_About this exercise_
Please make an exact copy of the lines from the one holding "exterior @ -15" through the end of the data, both ends included, with no pictures.

--- Information shown Enclosed Below ---

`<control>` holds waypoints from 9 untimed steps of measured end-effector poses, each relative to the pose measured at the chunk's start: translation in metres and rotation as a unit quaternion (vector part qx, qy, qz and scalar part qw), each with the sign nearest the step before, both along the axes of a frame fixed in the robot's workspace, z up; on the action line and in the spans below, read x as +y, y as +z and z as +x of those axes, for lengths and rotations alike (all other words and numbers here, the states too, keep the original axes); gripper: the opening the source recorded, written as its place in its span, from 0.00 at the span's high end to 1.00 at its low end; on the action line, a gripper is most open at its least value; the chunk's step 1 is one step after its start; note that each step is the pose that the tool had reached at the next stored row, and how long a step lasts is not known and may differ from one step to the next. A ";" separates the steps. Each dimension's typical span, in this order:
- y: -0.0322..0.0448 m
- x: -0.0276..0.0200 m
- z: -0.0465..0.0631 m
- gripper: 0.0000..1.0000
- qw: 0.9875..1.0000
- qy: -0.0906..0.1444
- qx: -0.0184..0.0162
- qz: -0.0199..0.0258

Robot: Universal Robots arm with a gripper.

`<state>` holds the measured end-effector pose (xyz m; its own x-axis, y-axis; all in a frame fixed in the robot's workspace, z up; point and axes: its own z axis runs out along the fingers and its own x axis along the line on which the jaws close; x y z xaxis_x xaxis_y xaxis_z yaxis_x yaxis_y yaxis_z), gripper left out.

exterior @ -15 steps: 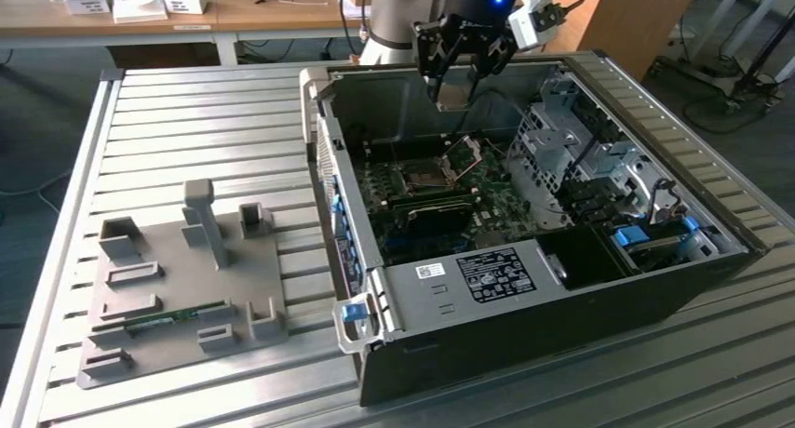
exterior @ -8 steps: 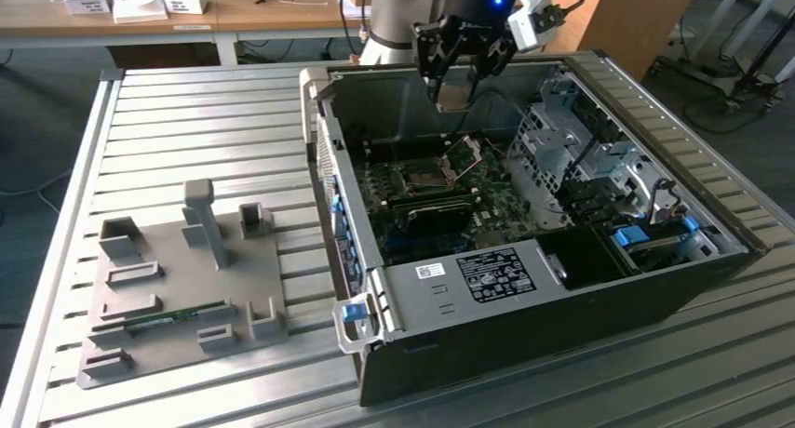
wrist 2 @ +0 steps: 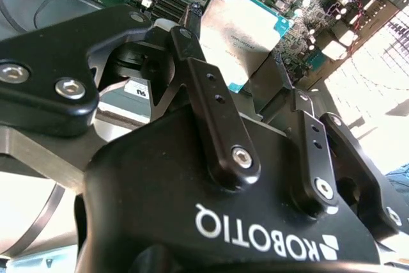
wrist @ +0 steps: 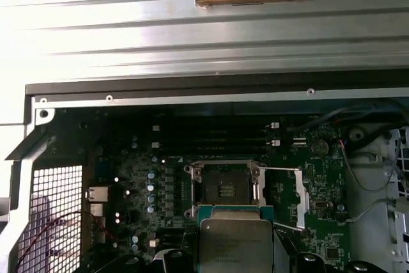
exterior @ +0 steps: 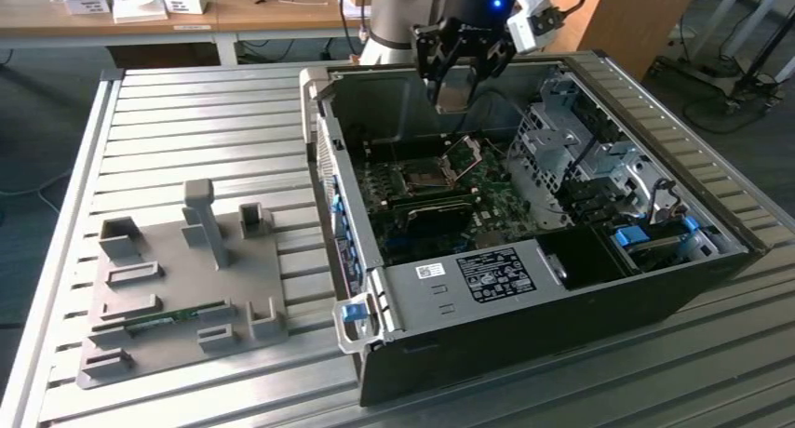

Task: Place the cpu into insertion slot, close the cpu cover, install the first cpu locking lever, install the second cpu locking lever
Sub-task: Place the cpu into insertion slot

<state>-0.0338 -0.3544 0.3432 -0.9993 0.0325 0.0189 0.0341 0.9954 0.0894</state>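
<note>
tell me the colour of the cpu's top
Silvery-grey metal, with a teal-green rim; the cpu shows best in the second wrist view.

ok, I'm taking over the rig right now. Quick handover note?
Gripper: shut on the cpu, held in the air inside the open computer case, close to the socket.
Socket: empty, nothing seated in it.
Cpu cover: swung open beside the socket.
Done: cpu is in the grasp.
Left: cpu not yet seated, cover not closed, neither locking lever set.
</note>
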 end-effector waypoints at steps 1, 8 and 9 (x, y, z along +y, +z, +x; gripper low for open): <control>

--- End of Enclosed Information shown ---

_Task output_
exterior @ -15 steps: 
exterior @ -8 steps: 
wrist 2 @ +0 steps: 
wrist @ +0 steps: 
exterior @ +0 steps: 

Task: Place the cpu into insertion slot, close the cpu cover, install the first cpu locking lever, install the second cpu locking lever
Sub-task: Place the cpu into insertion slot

<state>-0.0338 -0.3544 0.3432 -0.9993 0.0325 0.0189 0.0341 0.9954 0.0894</state>
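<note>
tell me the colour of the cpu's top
Silvery-grey metal, with a teal-green rim; the cpu shows best in the second wrist view.

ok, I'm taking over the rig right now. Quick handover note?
Gripper: shut on the cpu, held in the air inside the open computer case, close to the socket.
Socket: empty, nothing seated in it.
Cpu cover: swung open beside the socket.
Done: cpu is in the grasp.
Left: cpu not yet seated, cover not closed, neither locking lever set.
</note>
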 end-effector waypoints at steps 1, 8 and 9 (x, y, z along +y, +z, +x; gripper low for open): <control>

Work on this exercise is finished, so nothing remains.